**INSTRUCTIONS FOR THE TASK:**
Pictures should be left out while the data beneath this task is written out word for word.

******

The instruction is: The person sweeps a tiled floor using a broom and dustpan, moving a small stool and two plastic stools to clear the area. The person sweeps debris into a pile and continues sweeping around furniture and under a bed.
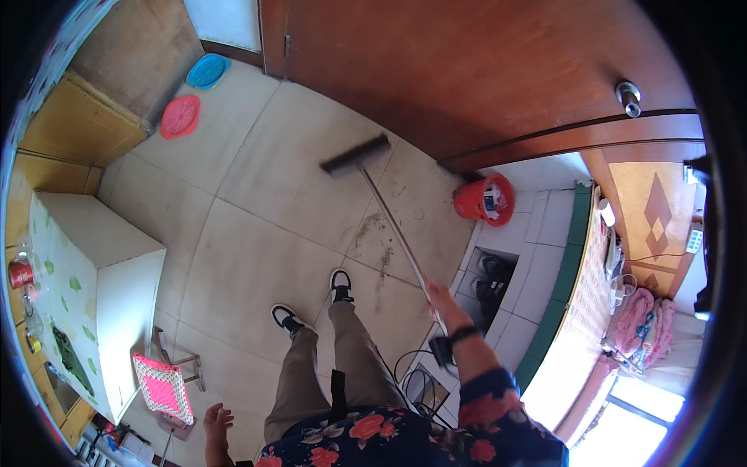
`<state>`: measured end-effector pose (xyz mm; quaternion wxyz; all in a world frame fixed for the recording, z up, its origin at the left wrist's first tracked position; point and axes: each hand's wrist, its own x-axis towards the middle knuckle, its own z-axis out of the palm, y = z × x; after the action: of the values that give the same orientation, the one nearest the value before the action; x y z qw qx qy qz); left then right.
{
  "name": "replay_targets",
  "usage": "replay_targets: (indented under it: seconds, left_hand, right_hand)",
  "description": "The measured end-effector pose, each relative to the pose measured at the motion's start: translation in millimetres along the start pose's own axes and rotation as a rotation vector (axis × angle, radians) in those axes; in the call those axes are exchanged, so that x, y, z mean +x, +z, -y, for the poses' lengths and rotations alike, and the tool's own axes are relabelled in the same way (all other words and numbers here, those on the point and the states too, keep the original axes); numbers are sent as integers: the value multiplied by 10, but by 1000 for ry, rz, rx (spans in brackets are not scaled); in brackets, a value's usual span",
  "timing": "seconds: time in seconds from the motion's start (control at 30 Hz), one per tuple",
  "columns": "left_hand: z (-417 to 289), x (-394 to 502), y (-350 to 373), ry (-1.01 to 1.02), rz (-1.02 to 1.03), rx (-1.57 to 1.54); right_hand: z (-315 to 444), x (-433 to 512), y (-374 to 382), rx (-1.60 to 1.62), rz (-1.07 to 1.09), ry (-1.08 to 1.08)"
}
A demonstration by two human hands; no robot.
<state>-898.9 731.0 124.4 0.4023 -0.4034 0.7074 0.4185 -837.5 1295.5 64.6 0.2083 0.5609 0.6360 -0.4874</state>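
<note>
My right hand (444, 303) is wrapped around the long pole (397, 230) of a push broom. The dark bristle head (356, 156) rests on or just over the pale floor tiles, short of the wooden door, and looks slightly blurred. Beside the pole, dark dirt smudges (373, 236) mark the tiles. My left hand (219, 421) hangs low at my left side, holding nothing, its fingers loosely apart. Nearest to it is a stool with a pink and white crocheted seat cover (164, 388).
A brown wooden door (455, 70) bounds the far side. Right: a red waste bin (484, 199) and a tiled ledge (525, 280) with a recess. Left: a white cabinet (125, 292). Blue (208, 71) and red plastic stools (180, 117) stand far left. Cables (417, 382) hang near my right leg.
</note>
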Motion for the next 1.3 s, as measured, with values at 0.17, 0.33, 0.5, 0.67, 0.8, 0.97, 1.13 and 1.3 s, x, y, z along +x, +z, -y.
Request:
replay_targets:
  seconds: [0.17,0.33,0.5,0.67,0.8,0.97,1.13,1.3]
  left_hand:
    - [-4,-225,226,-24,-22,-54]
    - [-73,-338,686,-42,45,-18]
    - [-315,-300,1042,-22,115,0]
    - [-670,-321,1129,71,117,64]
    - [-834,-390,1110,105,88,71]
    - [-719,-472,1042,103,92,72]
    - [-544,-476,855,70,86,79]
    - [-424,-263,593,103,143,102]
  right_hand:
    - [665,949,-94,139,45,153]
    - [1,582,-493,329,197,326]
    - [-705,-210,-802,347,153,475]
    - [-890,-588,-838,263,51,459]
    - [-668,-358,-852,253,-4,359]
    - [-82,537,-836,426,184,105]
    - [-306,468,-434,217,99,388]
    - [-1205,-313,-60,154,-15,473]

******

**SOLUTION FOR THIS TASK:**
The instruction is: The person sweeps a tiled floor using a broom and dustpan, moving a small stool and two plastic stools to clear the area. The person sweeps debris into a pile and continues sweeping around furniture and under a bed.
`<state>`: measured end-effector pose (xyz mm; quaternion wxyz; all in a world frame fixed for the recording, z up, its origin at the left wrist's first tracked position; point and axes: each hand's wrist, its own x-axis towards the middle knuckle, its own z-axis out of the palm, y = z × x; after the action: of the values that give the same orientation, the one nearest the value before the action; x y z qw qx qy qz); left then right.
{
  "name": "replay_targets",
  "usage": "replay_targets: (indented under it: seconds, left_hand, right_hand)",
  "description": "The measured end-effector pose, each relative to the pose measured at the motion's start: translation in millimetres along the start pose's own axes and rotation as a rotation vector (axis × angle, radians) in those axes; in the call those axes are exchanged, so that x, y, z mean +x, +z, -y, for the poses' lengths and rotations alike, and the tool's own axes are relabelled in the same way (all other words and numbers here, those on the point and the states too, keep the original axes); numbers are sent as integers: the value multiplied by 10, but by 1000 for ry, rz, rx (spans in brackets are not scaled); in brackets, a value's usual span",
  "timing": "seconds: time in seconds from the motion's start (control at 30 Hz), one per tuple",
  "columns": "left_hand: z (-417 to 289), x (-394 to 502), y (-350 to 373), ry (-1.01 to 1.02), rz (-1.02 to 1.03), rx (-1.57 to 1.54); right_hand: z (-315 to 444), x (-433 to 512), y (-374 to 382), rx (-1.60 to 1.62), rz (-1.07 to 1.09), ry (-1.08 to 1.08)"
}
A demonstration by two human hands; no robot.
<state>-898.9 731.0 124.4 0.4023 -0.4034 0.7074 0.4185 -837.5 1295.5 64.6 0.2083 0.5609 0.6360 -0.4874</state>
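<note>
My right hand (444, 303) is wrapped around the long pole (397, 230) of a push broom. The dark bristle head (356, 156) rests on or just over the pale floor tiles, short of the wooden door, and looks slightly blurred. Beside the pole, dark dirt smudges (373, 236) mark the tiles. My left hand (219, 421) hangs low at my left side, holding nothing, its fingers loosely apart. Nearest to it is a stool with a pink and white crocheted seat cover (164, 388).
A brown wooden door (455, 70) bounds the far side. Right: a red waste bin (484, 199) and a tiled ledge (525, 280) with a recess. Left: a white cabinet (125, 292). Blue (208, 71) and red plastic stools (180, 117) stand far left. Cables (417, 382) hang near my right leg.
</note>
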Motion for the next 1.3 s, as measured, with values at 0.17, 0.33, 0.5, 0.67, 0.8, 0.97, 1.13 and 1.3 s, x, y, z along +x, +z, -y.
Request:
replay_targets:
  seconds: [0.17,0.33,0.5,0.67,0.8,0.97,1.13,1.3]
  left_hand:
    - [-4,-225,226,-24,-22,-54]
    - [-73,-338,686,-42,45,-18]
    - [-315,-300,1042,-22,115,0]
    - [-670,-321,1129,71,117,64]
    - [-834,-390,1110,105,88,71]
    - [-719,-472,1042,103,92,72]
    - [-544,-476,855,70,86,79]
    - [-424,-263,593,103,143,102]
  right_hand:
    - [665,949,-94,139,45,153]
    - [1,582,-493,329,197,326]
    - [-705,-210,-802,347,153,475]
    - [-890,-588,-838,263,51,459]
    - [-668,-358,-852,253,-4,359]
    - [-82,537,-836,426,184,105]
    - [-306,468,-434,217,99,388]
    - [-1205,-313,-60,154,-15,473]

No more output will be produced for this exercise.